What was decided, in the summer of 1965, was to provide the National Police with a paramilitary field force that had the mission and skills of counterterror teams and could work jointly with the military in cordon and search operations. The man given the job was Colonel William “Pappy” Grieves, senior adviser to the National Police Field Forces from August 1965 till 1973.

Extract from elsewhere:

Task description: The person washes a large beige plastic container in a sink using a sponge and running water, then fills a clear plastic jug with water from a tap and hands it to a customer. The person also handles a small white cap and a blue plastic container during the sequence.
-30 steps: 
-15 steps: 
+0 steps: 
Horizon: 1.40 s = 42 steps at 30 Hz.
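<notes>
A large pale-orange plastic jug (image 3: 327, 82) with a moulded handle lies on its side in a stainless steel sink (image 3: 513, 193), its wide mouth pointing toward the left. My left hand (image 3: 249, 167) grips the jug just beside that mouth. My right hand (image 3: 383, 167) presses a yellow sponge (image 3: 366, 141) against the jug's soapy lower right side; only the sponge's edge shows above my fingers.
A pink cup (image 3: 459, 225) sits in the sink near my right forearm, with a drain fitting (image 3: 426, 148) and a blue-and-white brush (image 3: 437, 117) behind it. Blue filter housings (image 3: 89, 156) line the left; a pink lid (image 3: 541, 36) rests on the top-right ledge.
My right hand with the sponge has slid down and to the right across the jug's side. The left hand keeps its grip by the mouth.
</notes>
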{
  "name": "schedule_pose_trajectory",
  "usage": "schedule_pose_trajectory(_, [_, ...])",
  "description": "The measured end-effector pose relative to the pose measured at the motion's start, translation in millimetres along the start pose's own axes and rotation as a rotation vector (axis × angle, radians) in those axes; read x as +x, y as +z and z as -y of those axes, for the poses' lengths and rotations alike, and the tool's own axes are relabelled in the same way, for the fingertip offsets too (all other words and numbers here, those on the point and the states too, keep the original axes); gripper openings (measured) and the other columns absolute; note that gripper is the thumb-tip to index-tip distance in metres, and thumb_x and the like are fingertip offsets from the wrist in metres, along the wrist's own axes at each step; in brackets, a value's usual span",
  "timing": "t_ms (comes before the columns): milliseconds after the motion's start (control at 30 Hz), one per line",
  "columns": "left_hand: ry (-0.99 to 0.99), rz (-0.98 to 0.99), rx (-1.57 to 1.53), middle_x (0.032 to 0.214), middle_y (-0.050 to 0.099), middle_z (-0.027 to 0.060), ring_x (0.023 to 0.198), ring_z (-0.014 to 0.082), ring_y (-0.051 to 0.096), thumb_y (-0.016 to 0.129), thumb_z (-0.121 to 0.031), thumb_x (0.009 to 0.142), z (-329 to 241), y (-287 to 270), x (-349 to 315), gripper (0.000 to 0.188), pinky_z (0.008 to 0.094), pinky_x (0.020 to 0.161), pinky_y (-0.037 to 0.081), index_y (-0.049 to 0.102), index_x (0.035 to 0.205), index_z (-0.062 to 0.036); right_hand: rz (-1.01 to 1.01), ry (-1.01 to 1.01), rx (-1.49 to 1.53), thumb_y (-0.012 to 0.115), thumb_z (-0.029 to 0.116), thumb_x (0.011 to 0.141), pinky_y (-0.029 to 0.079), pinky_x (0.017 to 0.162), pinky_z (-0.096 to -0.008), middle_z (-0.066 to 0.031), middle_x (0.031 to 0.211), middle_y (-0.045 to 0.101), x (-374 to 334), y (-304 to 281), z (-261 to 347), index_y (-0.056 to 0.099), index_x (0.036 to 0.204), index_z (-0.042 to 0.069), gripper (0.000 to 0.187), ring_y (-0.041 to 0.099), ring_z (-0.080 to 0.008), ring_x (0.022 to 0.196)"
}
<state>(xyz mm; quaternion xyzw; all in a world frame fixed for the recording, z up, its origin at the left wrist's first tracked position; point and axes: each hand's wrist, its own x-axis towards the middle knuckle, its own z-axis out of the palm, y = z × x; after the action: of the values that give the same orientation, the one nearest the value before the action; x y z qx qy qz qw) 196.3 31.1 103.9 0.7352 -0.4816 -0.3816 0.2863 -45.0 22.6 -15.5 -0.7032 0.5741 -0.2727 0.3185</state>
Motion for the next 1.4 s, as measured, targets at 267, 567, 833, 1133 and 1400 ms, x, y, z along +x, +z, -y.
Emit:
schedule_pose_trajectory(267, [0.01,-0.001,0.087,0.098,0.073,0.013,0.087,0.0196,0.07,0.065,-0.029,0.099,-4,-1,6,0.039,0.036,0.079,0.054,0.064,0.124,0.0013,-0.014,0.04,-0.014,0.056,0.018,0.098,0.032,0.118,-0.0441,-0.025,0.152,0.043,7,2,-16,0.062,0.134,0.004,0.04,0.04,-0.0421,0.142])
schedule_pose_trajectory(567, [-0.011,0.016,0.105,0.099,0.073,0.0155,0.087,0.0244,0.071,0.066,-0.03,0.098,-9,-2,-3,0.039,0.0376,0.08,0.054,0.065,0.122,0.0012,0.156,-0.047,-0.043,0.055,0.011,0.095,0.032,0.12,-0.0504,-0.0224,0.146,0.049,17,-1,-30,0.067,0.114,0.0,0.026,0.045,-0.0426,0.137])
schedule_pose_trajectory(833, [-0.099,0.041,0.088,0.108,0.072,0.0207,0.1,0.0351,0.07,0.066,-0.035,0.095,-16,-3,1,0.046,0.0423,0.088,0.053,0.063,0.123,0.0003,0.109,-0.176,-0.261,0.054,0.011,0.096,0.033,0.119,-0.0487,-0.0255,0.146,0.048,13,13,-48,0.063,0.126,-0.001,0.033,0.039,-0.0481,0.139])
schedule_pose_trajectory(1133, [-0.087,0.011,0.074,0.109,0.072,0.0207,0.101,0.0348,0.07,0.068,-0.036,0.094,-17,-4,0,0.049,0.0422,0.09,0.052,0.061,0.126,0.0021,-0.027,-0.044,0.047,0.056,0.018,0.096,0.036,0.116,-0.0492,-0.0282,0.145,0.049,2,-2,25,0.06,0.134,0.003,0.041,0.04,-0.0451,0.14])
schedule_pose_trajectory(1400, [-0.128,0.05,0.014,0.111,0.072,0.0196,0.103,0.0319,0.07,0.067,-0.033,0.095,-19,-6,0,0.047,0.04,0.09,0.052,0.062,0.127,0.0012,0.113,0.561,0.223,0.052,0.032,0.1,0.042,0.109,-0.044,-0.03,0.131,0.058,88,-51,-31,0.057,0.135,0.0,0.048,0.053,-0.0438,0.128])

“I was trying to create an A-One police force starting from scratch,” Grieves told me when we met at his home in 1986.1 A blend of rock-solid integrity and irreverence, Grieves was the son of a U.S. Army officer, born in the Philippines and reared in a series of army posts around the world. He attended West Point and in World War II saw action in Europe with the XV Corps Artillery. Then came the War College, jump sc
hool at Fort Benning (he made his last jump at age sixty) and an interest in unconventional warfare. As MAAG chief of staff in Greece in the mid-1950’s, Grieves worked with the CIA, the Special Forces, and the Greek airborne raiding force in paramilitary operations behind enemy lines.
Grieves ended his career as deputy commander of the Special Warfare Center at Fort Bragg under General William Yarborough. “I’ve often thought that if he had gone to Vietnam instead of Westmoreland, the war would have taken a different course. More would have been put on the Vietnamese. Yarborough,” said Grieves, “realized that you can’t fight a war on the four-year political cycle of the United States—which is what we were trying to do. I’m convinced the war could have been won, but it would have taken a long time with a lot less U.S. troops.” The notion that “you can’t go in and win it for somebody, ‘cause you’ll have nothing in the end” was the philosophy Pappy Grieves brought to the National Police Field Forces.
Days before his retirement from the U.S. Army, Grieves was asked to join the Agency for International Development’s Public Safety program in South Vietnam. “Byron Engel, the chief of the Public Safety Program in Washington, D.C., had a representative at the Special Warfare Center who approached me about taking the job,” Grieves recalled. “He said they were looking for a guy to head up the paramilitary force within the National Police. They specifically selected me for the job with the Field Police, which were just being organized at the time, because they needed someone with an unconventional warfare background. So I went to Washington, D.C., was interviewed by Byron Engel, among other people, took a quick course at the USAID Police Academy, and as a result, when I retired in July 1965, by the end of the next month I was in Vietnam.
“Let me give you a little background on what the Field Police concept was,” Grieves continued. “In a country like Vietnam you had a situation where a policeman couldn’t walk a beat—like Blood Alley in Paris. In order to walk a beat and bring police services to the people, in most parts of Vietnam you had to use military tactics and techniques and formations just for the policeman to survive. So you walk a beat by squads and platoons. The military would call it a patrol, and, as a matter of fact, so did the police.